# (5 STARS) FREE at Amazon.com: Key to the Stars - The Fourth Dimension, Volume I



## Kevin D. (Sep 17, 2010)

Hey all,

The first entry in my sci-fi/fantasy series, Key to the Stars, is now FREE!

I hope you enjoy it!  And if you do, please post a review!

Download Key to the Stars at Amazon.com

*Reader Reviews*

*5 Star Review:* "Oh my goodness, this was an incredible series. If you buy this book, buy the second one to go with it. The third book completes the story, but the first two (in my mind) make up one complete story with the third book wrapping up everything in an amazing apocalypse that leaves your wanting to turn the pages faster, but not miss a single word." - Jerry Hanel, Author of Death Has A Name

*5 Star Review:* "The narrative is supremely well structured and carefully balanced so that raw action always raises questions of conscience. Throughout all this our attention is centered on Arus and the appalling trials that face this brave and honorable young warrior as he finds his free will stolen from him. Despite the complexity of the story, the beautiful writing and good characterization carry the reader along smoothly." - bandcandy, reviewed on Amazon.com


----------



## Ann in Arlington (Oct 27, 2008)

Welcome to KindleBoards, Kevin and congratulations on your book!

(If you've gotten this welcome before, it's just as a matter of housekeeping. We like to put a copy of the "welcome letter" in each book thread. It doesn't mean you've done anything wrong, it just helps us know that you know the rules.)

A brief recap of our rules follows:

--We invite you to use your book cover as your avatar and have links to your book and website in your signature.

--Please bookmark this thread (using your browser's bookmark/favorite function) so you can update it as we ask that authors have only one thread per book and add to it when there is more information. You may start a separate thread for each book (or you may have one thread per series of books, or one thread for all of your books, it's your choice).

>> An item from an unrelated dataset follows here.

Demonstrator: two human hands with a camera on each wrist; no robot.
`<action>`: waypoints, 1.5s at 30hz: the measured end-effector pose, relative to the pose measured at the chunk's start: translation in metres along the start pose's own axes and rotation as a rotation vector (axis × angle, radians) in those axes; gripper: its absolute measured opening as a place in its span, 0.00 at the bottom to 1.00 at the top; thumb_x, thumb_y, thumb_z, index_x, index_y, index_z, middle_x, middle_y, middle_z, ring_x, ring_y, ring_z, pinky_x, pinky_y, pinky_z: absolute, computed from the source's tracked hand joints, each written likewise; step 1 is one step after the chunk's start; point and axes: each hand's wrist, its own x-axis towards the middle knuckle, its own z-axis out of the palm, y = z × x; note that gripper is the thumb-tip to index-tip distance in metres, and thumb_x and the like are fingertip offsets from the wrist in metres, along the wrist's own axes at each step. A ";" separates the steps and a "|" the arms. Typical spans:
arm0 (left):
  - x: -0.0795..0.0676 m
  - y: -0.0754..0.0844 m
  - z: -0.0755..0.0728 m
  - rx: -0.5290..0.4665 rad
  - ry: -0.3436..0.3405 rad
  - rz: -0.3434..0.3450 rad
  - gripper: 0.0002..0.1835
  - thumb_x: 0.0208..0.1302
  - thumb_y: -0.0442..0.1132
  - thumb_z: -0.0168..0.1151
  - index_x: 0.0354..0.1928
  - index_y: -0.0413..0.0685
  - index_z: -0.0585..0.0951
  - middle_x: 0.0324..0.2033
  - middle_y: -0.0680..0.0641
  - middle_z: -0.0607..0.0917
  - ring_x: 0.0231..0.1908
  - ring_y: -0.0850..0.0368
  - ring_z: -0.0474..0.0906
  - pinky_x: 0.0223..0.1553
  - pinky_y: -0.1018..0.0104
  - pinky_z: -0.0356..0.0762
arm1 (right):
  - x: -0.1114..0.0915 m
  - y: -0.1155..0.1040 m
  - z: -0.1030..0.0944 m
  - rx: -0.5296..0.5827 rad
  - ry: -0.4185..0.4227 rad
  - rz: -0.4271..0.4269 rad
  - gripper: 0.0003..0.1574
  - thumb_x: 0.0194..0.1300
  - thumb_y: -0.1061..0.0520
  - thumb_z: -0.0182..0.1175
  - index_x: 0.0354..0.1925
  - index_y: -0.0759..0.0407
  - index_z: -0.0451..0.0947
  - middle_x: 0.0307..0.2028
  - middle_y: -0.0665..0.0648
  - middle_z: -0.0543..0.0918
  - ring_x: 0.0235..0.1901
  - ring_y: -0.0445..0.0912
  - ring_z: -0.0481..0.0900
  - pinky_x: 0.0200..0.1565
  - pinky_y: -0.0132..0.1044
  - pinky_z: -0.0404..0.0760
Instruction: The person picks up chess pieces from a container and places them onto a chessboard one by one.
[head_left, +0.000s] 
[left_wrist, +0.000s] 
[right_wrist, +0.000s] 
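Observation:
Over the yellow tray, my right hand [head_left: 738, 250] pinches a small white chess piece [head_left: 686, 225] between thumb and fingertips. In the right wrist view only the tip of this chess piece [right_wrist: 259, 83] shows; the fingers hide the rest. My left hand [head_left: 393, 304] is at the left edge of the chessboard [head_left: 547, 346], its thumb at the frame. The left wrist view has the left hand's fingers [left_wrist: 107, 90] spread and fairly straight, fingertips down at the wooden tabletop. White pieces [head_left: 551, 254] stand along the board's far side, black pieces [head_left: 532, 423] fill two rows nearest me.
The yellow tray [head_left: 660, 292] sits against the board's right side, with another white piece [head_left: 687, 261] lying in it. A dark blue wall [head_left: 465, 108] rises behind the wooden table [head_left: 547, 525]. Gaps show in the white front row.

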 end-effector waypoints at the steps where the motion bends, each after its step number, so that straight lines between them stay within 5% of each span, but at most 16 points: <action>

--While you may respond to member posts to your thread at any time, you may only bump your thread (back-to-back posts by you) once every seven days. Once you've responded to a member, that resets the clock to zero and you must wait seven days to post, unless another member posts before then.

--We ask that Amazon reviews not be repeated here as they are easy to find at your book link. Also, full reviews from other sites should not be posted here, but you may post a short blurb and a link to the full review instead.

--Although self-promotion is limited to the Book Bazaar, our most successful authors have found the best way to promote their books is to be as active throughout KindleBoards as time allows. This is your target audience--book lovers with Kindles! Please note that putting link information in the body of your posts constitutes self promotion; please leave your links for your profile signature that will automatically appear on each post.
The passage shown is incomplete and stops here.